The solid colonial architecture at Rajpath, the central seat of
government, which stretches from the palatial Rashtrapati Bhavan to the arch
of India Gate, is reminiscent in its symmetric beauty of Washington.
Mentally, I had to update my childhood memory of Rashtrapati Bhavan,
which is now heavily-guarded and barred with gilded gates.
One summer, several decades back when I was a girl of ten, my father took
me to meet Indira Gandhi. Then the Bhavan thronged with adoring crowds
chanting in Hindi: “Indra Gandhi is good. She keeps her promises.”
Mrs Gandhi was imposing with that trademark strip of grey in her severe
and strangely compelling face. I remember Rahul Gandhi her grandson by her
side, fidgeting. A photograph was taken.
Several assassinations later (Indira, Rajiv), such access to any leader
is virtually impossible today.
Part of Delhi’s disorienting appeal is that despite its modernisation,
high-rise hotels, new underground metro, which transports over 300,000
people around the city daily, hefty malls, trendy bars and nightclubs, it
heaves with the weight of centuries of conquerors (Rajputs, Afghans, Turks,
Moguls, Persians, British), who have marked it with monuments and gardens
and carved out no fewer than seven cities here.
If you want to step back 50, 100 or maybe 5,000 years, though, you can,
literally.
The 16th century Red Fort—a ghostly reminder of the splendour of Mogul
rule—looms over the old city, with its sandstone turrets, moat, palaces with
ceilings (once overlaid with gold and silver reflected in a central pool in
the marble floor).
There is a hall of public audience where a marble throne is surrounded by
panels inlaid with precious stones, and the fort’s vast lawns; once a scene
where elephants fought to entertain royalty.
India’s recent history of the Gandhi dynasty, partition and independence
is to be found in Central Delhi in a memorial to Mahatma Gandhi, and the
homes, now beautifully-maintained museums of the lives of Jawaharlal Nehru
and Indira Gandhi.
Nehru’s bedroom, where he died, his study, the sari Indira Gandhi was
wearing riddled with bullet holes, her final walk, now inlaid with stone to
evoke a river, the spot in which she was shot, is all preserved, strangely
poignant.
India’s past remains its security blanket.

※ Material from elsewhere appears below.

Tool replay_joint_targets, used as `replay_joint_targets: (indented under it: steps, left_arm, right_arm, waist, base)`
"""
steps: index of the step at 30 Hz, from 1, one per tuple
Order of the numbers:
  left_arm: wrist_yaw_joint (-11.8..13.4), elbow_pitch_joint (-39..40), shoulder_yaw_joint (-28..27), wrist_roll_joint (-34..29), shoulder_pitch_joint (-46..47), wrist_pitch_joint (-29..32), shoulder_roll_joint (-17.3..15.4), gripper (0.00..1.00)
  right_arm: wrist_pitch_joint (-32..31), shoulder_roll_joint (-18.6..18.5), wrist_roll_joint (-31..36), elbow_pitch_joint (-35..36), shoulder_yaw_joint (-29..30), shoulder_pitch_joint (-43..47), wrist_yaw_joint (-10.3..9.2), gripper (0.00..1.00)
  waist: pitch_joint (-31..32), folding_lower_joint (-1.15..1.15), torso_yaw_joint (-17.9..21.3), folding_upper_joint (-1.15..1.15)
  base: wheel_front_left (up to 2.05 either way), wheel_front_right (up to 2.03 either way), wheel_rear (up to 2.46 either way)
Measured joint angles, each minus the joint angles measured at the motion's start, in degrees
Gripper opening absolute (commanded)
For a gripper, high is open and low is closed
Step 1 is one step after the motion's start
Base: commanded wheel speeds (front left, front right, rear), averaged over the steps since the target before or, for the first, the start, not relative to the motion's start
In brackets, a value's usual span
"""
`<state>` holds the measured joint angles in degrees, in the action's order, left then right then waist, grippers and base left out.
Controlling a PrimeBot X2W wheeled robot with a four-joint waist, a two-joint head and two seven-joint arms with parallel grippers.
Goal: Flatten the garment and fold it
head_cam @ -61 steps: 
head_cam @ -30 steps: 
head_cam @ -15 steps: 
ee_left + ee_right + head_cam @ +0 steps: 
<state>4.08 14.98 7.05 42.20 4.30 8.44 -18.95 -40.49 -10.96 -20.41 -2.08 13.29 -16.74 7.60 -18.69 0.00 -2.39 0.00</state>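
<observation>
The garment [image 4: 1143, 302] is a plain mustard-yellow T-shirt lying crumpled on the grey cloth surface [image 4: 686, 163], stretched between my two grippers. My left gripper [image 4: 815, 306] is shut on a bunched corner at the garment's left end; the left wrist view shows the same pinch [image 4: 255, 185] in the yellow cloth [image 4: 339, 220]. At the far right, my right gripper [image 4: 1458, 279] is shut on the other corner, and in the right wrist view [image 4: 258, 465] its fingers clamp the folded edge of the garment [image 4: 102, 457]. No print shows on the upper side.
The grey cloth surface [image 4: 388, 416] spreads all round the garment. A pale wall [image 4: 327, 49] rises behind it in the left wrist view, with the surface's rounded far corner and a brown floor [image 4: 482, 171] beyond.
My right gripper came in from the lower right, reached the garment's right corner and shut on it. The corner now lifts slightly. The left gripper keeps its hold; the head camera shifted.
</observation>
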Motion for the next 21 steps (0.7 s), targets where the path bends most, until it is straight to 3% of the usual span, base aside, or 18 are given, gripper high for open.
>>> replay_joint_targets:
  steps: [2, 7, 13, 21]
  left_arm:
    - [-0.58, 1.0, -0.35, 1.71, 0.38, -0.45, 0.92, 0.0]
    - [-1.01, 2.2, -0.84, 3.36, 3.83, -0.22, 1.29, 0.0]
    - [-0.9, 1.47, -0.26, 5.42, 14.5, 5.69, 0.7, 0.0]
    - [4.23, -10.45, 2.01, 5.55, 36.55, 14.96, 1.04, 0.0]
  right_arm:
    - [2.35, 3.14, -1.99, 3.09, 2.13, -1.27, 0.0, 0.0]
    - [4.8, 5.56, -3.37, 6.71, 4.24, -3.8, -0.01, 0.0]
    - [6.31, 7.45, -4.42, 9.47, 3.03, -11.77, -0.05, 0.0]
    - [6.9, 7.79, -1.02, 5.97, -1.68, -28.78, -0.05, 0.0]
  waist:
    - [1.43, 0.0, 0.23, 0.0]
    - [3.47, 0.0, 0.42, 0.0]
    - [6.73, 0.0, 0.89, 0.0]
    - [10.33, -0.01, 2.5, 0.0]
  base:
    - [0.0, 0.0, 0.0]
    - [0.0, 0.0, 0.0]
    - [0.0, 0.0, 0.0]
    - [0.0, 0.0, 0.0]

In the wintry haze amidst throngs of people, we attend the wedding of the
daughter of Trinidad and Tobago’s former high commissioner to India on the
vast Air Force grounds, Birla temple, where my parents married, visit
family.
There is so much left to see, but the assault that India is to the senses
can bring on a sudden exhaustion. It’s time to head for the Himalayas.